Faster strlen implementation (using DSP SIMD) (6 sec vs 39 sec)

Verification

    size_t len = 0;
    FuriHalRtcDateTime curr_dt;
    furi_hal_rtc_get_datetime(&curr_dt);
    uint32_t current_timestamp = furi_hal_rtc_datetime_to_timestamp(&curr_dt);

    FuriString* str1 = furi_string_alloc_set_str("ЯБ12341234");
    FuriString* str2 = furi_string_alloc_set_str("ЯБ1234123");
    FuriString* str3 = furi_string_alloc_set_str("ЯБ123412");
    FuriString* str4 = furi_string_alloc_set_str("ЯБ12341");

    for (int i = 0; i<1000000; i++)
    len += furi_string_utf8_length(str1) +
           furi_string_utf8_length(str2) +
           furi_string_utf8_length(str3) +
           furi_string_utf8_length(str4);

    furi_string_free(str1);
    furi_string_free(str2);
    furi_string_free(str3);
    furi_string_free(str4);

    FuriHalRtcDateTime curr_dt2;
    furi_hal_rtc_get_datetime(&curr_dt2);
    uint32_t current_timestamp2 = furi_hal_rtc_datetime_to_timestamp(&curr_dt2);

    FuriString* str = furi_string_alloc();
    furi_string_printf(str, "%d %lu", len, current_timestamp2 - current_timestamp);
    elements_multiline_text_aligned(
            canvas, 0, 0, AlignLeft, AlignTop, furi_string_get_cstr(str));

    furi_string_free(str);

Checklist (For Reviewer)

PR has description of feature/bug or link to Confluence/Jira task
Description contains actions to verify feature/bugfix
I've built this code, uploaded it to the device and verified feature/bugfix

bolknote · 2024-02-26T08:22:33Z

furi/core/string.c

+
+        __uadd8(0xFFFFFFFF, vec); result = __sel(zero, one);
+        if (result > 0) {
+            if (result == 0x01000000) {


This branch of code can be removed.
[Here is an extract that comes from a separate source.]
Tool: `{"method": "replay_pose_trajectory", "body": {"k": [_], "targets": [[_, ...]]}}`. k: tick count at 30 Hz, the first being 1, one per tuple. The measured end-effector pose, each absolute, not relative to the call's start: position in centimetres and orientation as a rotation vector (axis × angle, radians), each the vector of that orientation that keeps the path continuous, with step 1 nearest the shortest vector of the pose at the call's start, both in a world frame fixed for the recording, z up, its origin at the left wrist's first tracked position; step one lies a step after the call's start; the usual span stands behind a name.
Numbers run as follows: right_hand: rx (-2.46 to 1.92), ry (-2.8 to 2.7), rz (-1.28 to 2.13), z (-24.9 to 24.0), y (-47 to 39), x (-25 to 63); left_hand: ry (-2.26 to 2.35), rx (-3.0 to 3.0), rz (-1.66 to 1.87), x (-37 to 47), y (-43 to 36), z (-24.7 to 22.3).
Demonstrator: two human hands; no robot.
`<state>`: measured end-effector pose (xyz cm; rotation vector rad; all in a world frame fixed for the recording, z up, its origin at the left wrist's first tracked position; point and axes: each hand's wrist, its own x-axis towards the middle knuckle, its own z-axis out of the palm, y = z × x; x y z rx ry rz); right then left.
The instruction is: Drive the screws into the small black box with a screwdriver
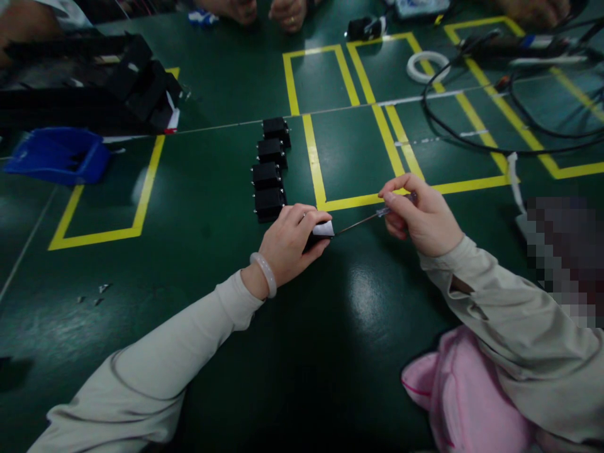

It doesn't give a good performance boost, but the code gets more complicated.

CookiePLMonster · 2024-02-26T08:25:02Z

Looking at how the first loop always reads 4 bytes at a time - is it not at a risk of reading past the allocated memory bounds?

bolknote · 2024-02-26T08:29:16Z

Looking at how the first loop always reads 4 bytes at a time - is it not at a risk of reading past the allocated memory bounds?

Hi! As far as I know, there is no memory protection on the Flipper. Let knowledgeable people correct me.

CookiePLMonster · 2024-02-26T08:32:45Z

Hi! As far as I know, there is no memory protection on the Flipper. Let knowledgeable people correct me.

Cortex M4 has a memory protection unit and the stack area is protected, but those allocations are never on the stack - which means it'll be fine unless maybe the string lands at the very end of the mapped SRAM? Accessing memory within the 512MB SRAM bounds past the 256KB flipper has is likely going to result in a bus fault, but I have not verified that.

bolknote · 2024-02-26T08:37:06Z

Thanks for the answer!

Hi! As far as I know, there is no memory protection on the Flipper. Let knowledgeable people correct me.

Cortex M4 has a memory protection unit and the stack area is protected, but those allocations are never on the stack - which means it'll be fine unless maybe the string lands at the very end of the mapped SRAM?

When working on another commit (to support Unicode), I noticed that some firmware functions sometimes read a little more memory than allocated, so I thought it is safe.

Accessing memory within the 512MB SRAM bounds past the 256KB flipper has is likely going to result in a bus fault, but I have not verified that.

Could you tell me some way to check this?

CookiePLMonster · 2024-02-26T08:47:01Z

When working on another commit (to support Unicode), I noticed that some firmware functions sometimes read a little more memory than allocated, so I thought it was safe.

It might be, it's just something that raised a red flag for me without having actually verified this on the Flipper.

Could you tell me some way to check this?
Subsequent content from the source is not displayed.